## Activity
A word-for-word restatement of the listing is the only acceptable answer.
=== Begin Enclosure ===
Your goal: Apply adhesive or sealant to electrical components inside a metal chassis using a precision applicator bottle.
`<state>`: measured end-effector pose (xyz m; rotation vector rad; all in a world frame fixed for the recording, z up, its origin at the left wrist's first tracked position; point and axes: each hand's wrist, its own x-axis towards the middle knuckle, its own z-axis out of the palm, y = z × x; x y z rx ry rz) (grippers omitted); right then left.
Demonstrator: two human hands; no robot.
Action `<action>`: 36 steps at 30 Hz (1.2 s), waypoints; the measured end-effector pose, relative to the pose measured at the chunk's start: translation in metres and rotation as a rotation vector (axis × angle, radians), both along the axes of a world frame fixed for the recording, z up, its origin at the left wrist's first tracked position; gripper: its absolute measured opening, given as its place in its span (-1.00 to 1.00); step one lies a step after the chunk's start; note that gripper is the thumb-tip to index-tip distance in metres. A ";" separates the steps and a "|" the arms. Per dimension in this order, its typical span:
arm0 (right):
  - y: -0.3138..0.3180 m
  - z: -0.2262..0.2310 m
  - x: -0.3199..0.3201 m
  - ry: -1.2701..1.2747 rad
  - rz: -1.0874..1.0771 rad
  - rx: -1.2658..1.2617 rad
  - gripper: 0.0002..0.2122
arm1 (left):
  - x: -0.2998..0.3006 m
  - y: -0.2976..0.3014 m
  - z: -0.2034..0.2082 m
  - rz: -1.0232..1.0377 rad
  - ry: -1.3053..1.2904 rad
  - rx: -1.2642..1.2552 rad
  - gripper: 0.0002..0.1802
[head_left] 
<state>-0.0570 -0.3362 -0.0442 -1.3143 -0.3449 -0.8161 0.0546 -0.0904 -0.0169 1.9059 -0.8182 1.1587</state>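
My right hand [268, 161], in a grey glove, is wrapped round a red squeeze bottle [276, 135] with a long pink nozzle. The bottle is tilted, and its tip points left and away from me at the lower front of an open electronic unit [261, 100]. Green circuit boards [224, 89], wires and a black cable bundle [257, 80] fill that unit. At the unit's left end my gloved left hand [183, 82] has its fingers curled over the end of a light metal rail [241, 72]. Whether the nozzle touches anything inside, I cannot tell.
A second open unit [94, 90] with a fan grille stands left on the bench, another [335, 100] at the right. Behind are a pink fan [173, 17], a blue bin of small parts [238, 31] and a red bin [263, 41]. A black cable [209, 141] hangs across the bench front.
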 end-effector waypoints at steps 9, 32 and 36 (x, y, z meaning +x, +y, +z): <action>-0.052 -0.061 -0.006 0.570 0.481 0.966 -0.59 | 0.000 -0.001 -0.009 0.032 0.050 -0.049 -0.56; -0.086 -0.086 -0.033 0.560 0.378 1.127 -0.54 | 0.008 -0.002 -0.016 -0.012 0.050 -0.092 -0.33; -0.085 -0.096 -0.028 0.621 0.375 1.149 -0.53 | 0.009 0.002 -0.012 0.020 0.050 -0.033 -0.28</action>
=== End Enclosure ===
## Problem solution
Your goal: Apply adhesive or sealant to electrical components inside a metal chassis using a precision applicator bottle.
`<state>`: measured end-effector pose (xyz m; rotation vector rad; all in a world frame fixed for the recording, z up, its origin at the left wrist's first tracked position; point and axes: each hand's wrist, its own x-axis towards the middle knuckle, its own z-axis out of the palm, y = z × x; x y z rx ry rz) (grippers omitted); right then left.
Demonstrator: two human hands; no robot.
Action `<action>`: 36 steps at 30 Hz (1.2 s), waypoints; the measured end-effector pose, relative to the pose measured at the chunk's start: translation in metres and rotation as a rotation vector (axis × angle, radians), both along the axes of a world frame fixed for the recording, z up, its origin at the left wrist's first tracked position; gripper: its absolute measured opening, given as its place in its span (-1.00 to 1.00); step one lies a step after the chunk's start; note that gripper is the thumb-tip to index-tip distance in metres. A ";" separates the steps and a "|" the arms. Per dimension in this order, its typical span:
arm0 (right):
  - y: -0.3138..0.3180 m
  - z: -0.2262..0.2310 m
  - x: -0.3199..0.3201 m
  - ry: -1.2701..1.2747 rad
  - rz: -1.0874..1.0771 rad
  - rx: -1.2658..1.2617 rad
  - gripper: 0.0002..0.2122
arm1 (left):
  - x: -0.2998..0.3006 m
  - y: -0.2976..0.3014 m
  - z: -0.2034..0.2082 m
  - rz: -1.0232..1.0377 rad
  - ry: -1.3053..1.2904 rad
  - rx: -1.2642..1.2552 rad
  - gripper: 0.0002..0.1802
[head_left] 
<state>-0.0570 -0.3362 -0.0442 -1.3143 -0.3449 -0.8161 0.0546 -0.0904 -0.0169 1.9059 -0.8182 1.1587</state>
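My right hand [268, 161], in a grey glove, is wrapped round a red squeeze bottle [276, 135] with a long pink nozzle. The bottle is tilted, and its tip points left and away from me at the lower front of an open electronic unit [261, 100]. Green circuit boards [224, 89], wires and a black cable bundle [257, 80] fill that unit. At the unit's left end my gloved left hand [183, 82] has its fingers curled over the end of a light metal rail [241, 72]. Whether the nozzle touches anything inside, I cannot tell.
A second open unit [94, 90] with a fan grille stands left on the bench, another [335, 100] at the right. Behind are a pink fan [173, 17], a blue bin of small parts [238, 31] and a red bin [263, 41]. A black cable [209, 141] hangs across the bench front.
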 end-effector waypoints at steps 9, 32 and 36 (x, y, z meaning +x, +y, +z): <action>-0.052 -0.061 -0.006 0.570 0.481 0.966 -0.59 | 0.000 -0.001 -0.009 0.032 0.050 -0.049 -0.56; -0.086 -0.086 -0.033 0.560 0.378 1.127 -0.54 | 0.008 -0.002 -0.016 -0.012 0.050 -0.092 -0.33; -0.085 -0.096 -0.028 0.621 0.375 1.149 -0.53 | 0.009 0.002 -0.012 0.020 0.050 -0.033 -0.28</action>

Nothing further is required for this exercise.